O eco significa bastante. Indica que a humanidade se renega e os homens
não podem sair nem atingir os limites. O sussurro fornica todos os dons para
cacarejar liberdades. As ruminâncias seduzem os eros para coaxarem os prazeres.
O canto da coruja entoa as notas da gnose compondo os sons do silêncio.
Olho um papel amassado no chão. Estou bem só. Virado para o futuro.
Carta ao Futuro, grito de afirmação. Não dou por mim que enxugo mal os sonos no
ouvido. Enxergo mal ao longe. Miopia.
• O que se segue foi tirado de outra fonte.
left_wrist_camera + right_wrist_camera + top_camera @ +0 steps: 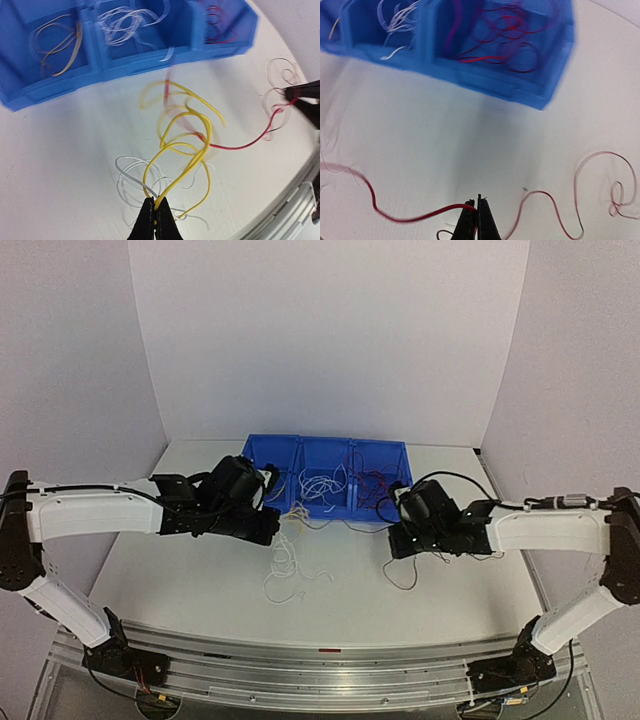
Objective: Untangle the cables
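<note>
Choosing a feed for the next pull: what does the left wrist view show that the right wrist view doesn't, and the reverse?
Left wrist only: the left gripper, jaws shut on the yellow cable, whose loops cross the red cable above loose white cables. Right wrist only: the right gripper up close, jaws shut on the red cable, and the binned red cables in detail. Both: the blue bin, the red cable, the right gripper (only a tip at the left view's right edge), the table.
</note>
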You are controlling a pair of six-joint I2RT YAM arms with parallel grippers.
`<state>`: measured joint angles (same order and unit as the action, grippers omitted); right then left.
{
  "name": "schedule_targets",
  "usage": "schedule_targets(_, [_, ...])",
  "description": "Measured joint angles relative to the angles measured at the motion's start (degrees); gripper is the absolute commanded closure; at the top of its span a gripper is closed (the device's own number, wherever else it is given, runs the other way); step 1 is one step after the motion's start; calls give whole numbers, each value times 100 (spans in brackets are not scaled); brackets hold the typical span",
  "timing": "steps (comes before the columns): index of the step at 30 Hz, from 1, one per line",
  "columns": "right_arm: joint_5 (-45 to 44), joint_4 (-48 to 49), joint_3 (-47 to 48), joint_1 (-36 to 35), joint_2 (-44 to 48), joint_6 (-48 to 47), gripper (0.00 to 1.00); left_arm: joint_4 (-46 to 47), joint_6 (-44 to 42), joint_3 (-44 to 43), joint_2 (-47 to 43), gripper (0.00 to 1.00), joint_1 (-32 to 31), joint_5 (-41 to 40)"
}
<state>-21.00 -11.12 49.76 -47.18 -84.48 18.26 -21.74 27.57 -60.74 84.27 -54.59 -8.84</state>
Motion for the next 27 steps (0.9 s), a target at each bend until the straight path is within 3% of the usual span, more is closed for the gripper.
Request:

Às portas das tabacarias, não sou nada,
não quero ser nada. Atiro navalhas aos fingimentos. Se me sentisse apenas feliz
até ao absurdo e aos viscosos!... Se me doasse a compreensão e entendimento dos
lapsos de memória até ao sentimento pleno e vívido da sabedoria. Dúvidas. A
verdade brocha. Só os desejos excitam. A des-crença cobrir-me-ia de vergonha.
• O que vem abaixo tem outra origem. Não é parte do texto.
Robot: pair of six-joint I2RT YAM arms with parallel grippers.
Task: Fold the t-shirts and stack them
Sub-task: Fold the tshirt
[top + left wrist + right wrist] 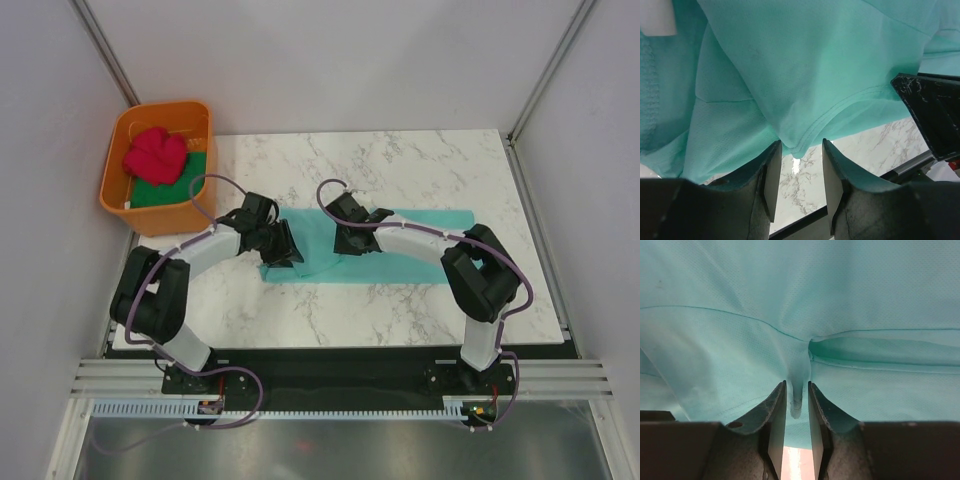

O excesso do louco reside no meu prazer. O paradoxo da cultura habita
nas minhas á-gonias. Toda loucura é cultura. Toda cultura é puro desvario. Toda
cultura é livre expressão das utopias e verdade. Mãos ecoam no movimento de
dedos. Traço linhas gerais. Teço páginas uni-versais com a con-tingência dos
limites, das faltas, falhas e ausências. Facas cortam o osso temporal. Navalhas
dilaceram as entranhas. Sabres e adagas dilaceram a inconsciência do bem e do
mal. Espalham cinzas ao comprido de ausências. Impregnado entendimento de
sonhos esgotados.
Estou um feto. Molhado por dentro e por fora.
De dentro para fora.
Esse branco.
Esse sol.
Esse reflexo.
Esse eu.
Misturo. Tudo. Faço nada.
Sensação.
Portão. Plutão. Platão.
Este muro já devia ter caído. Todos caem.
Esse entre nós. Entre eu e eu.
Entre o coração da terra e o espírito do mundo.
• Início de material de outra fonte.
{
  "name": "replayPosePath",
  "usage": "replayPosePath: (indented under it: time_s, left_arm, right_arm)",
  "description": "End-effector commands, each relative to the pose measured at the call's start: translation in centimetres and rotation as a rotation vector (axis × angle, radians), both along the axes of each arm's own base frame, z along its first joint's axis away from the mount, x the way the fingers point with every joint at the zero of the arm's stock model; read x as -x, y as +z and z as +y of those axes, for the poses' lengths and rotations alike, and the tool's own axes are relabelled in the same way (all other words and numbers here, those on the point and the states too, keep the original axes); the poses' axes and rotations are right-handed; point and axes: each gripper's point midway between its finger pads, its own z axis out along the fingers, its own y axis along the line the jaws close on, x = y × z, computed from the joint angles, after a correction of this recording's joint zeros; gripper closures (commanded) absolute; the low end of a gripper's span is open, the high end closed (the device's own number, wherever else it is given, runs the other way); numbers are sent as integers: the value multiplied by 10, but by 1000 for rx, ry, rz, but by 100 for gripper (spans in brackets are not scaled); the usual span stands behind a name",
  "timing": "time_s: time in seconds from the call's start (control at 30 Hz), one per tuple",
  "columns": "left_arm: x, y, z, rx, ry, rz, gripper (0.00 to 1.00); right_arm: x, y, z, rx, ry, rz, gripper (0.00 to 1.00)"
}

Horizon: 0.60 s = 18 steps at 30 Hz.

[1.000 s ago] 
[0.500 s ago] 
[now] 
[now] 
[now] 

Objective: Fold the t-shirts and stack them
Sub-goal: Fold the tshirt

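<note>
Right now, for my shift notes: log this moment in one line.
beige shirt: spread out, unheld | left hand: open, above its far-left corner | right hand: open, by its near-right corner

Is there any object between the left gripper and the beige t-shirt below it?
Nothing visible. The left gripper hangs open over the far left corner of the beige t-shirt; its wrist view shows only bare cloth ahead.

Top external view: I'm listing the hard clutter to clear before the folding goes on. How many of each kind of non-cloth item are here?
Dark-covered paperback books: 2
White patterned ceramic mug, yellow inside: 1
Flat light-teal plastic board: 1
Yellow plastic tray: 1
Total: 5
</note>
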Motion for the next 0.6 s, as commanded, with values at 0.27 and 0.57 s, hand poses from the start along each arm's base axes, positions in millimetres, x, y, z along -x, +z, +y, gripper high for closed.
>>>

A noite cerra as pálpebras com um olhar morto. A interminável madrugada
instaura-se – re-conheço a sedução do pecado. Só e nu. A nudez é dádiva, não
castigo. Toda nudez será plen-ificada. Por dentro, o câncro da indiferença a
comer-me. Sentar-me à beira da vida é o suicídio mais covarde, por manter a
aparência de desejar existir, ser sensível.
Só... O manto verde e amarelo vem e corta-me pelo limite do grito, pelo
pretérito do murmúrio, pelo in-finitivo da algazarra, pelo gerúndio do
sussurro. O sobretudo branco e azul some e resgata-me pelo absurdo da audição.
Arde-me no corpo a angústia do exílio, queima-me. No sangue, a vertigem.
Agnósticas idéias da ampl-itude verbal das utopias pleiteiam do re-vérbero o
relevo da sabedoria. Paradoxos. Jogos de palavras. Trocadilhos. Eu sem ser
igual a mim. Sou igual a mim quando sou inteiro no ser de mim. Ser inteiro na
consciência. Igual a mim e tão abandonado.
A serpente da tarde ergue-se, insanamente, do fosso.
Ah, se pudesse ser, nas mãos, só o símbolo do amor e da harmonia, da
liberdade e da paz.
O vento ermo no campo traz a inteligência no bolso.